Monday, April 20, 2026

‘Interstellar Glaciers’: NASA’s SPHEREx Maps Vast Galactic Ice Regions -UNIVERSE

Water ice highlighted

Interstellar dust highlighted

These observations made by NASA’s SPHEREx mission reveal vast frozen complexes in the Cygnus X star-forming region of the Milky Way galaxy. Water ice, shown as bright blue structures at left, exactly overlays the dark lanes of interstellar dust, shown in different wavelengths at right.

NASA’s SPHEREx (Spectro-Photometer for the History of the Universe, Epoch of Reionization, and Ices Explorer) mission has mapped interstellar ice at an unprecedented scale. Covering regions in our Milky Way galaxy more than 600 light-years across, the ice was found inside giant molecular clouds — vast regions of gas and dust where dense clumps of matter collapse under gravity, giving birth to stars. A study describing these findings published Wednesday in The Astrophysical Journal.

One of SPHEREx’s main goals is to map the chemical signatures of various types of interstellar ice. This ice includes molecules like water, carbon dioxide, and carbon monoxide, which are vital to the chemistry that allows life to develop. Researchers believe these ice reservoirs, attached to the surfaces of tiny dust grains, are where most of the universe’s water is formed and stored. The water in Earth’s oceans — and the ices in comets and on other planets and moons in our galaxy — originates from these regions.

“These vast frozen complexes are like ‘interstellar glaciers’ that could deliver a massive water supply to new solar systems that will be born in the region,” said study coauthor Phil Korngut, the instrument scientist for SPHEREx at Caltech in Pasadena, California. “It’s a profound idea that we are looking at a map of material that could rain on nascent planets and potentially support future life.” 

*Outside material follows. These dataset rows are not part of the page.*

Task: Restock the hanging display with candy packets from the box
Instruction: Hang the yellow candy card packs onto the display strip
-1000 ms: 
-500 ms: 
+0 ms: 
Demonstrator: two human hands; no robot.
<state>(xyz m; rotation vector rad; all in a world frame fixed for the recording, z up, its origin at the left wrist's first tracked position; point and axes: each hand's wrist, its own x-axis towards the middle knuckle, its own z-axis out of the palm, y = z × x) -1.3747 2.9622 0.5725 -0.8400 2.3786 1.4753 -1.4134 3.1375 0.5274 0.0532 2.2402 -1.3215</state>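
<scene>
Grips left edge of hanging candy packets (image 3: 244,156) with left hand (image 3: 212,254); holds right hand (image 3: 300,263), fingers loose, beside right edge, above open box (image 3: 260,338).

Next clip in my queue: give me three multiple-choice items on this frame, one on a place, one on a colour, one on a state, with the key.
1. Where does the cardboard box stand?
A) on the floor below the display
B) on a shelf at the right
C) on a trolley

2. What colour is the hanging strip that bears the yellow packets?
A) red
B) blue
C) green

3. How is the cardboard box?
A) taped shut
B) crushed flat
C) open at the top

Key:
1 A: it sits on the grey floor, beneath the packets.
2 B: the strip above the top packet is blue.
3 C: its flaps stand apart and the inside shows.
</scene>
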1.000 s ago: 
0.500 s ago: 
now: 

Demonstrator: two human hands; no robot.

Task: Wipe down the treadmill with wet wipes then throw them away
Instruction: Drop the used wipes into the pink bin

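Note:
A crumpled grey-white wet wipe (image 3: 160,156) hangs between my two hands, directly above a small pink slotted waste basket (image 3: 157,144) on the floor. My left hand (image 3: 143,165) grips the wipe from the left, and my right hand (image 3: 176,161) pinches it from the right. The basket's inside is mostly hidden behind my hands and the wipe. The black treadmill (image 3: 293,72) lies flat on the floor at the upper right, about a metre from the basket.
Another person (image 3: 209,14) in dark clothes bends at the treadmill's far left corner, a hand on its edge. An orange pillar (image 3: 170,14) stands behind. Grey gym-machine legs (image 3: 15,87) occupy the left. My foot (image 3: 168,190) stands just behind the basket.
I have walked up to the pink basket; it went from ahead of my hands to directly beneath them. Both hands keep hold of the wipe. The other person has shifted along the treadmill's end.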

Thanks to its spectral capabilities, SPHEREx can measure the amounts of various ices and molecules, such as polycyclic aromatic hydrocarbons, in and around molecular clouds, helping scientists better understand their composition and environment.  

Although space telescopes such as NASA’s James Webb Space Telescope and the agency’s retired Spitzer have detected water, carbon dioxide, carbon monoxide, and other icy molecules throughout our galaxy, the SPHEREx observatory is the first infrared mission specifically designed to find such molecules over the entire sky via the mission’s large-scale spectral survey. 

“We expected to detect these ices in front of individual bright stars: The light from a star acts like a spotlight, revealing any ice in the space between us and that star. But this is something different,” said lead author Joseph Hora, an astronomer at the Center for Astrophysics (CfA) at Harvard & Smithsonian in Cambridge, Massachusetts. “When looking along the galactic plane — where most of the stars, gas, and dust of our galaxy are concentrated — there’s a lot of diffuse background light shining through entire dust clouds, and SPHEREx can see the spatial distribution of the ices they contain in incredible detail.” 

Managed by NASA’s Jet Propulsion Laboratory in Southern California, the SPHEREx observatory launched March 11, 2025, and has the unique ability to see the sky in 102 colors, each representing a different wavelength of infrared light that offers distinctive information about galaxies, stars, planet-forming regions, and other cosmic features. By late 2025, SPHEREx had completed the first of four all-sky infrared maps of the universe, charting the positions of hundreds of millions of galaxies in 3D to help answer major questions about the cosmos, including those about the origins of water and life.

Icy origins

Using the SPHEREx maps of various icy molecules, the study’s authors were able to look deep into many molecular clouds in the Cygnus X and North American Nebula regions of the Milky Way. In the densest areas, where the amount of dust is greatest, dark filamentary lanes block the visible light from the stars behind. With its infrared eye, the space telescope also revealed where the different ices — which absorb specific wavelengths of infrared light that would pass through the clouds if they consisted only of dust — are at their densest.  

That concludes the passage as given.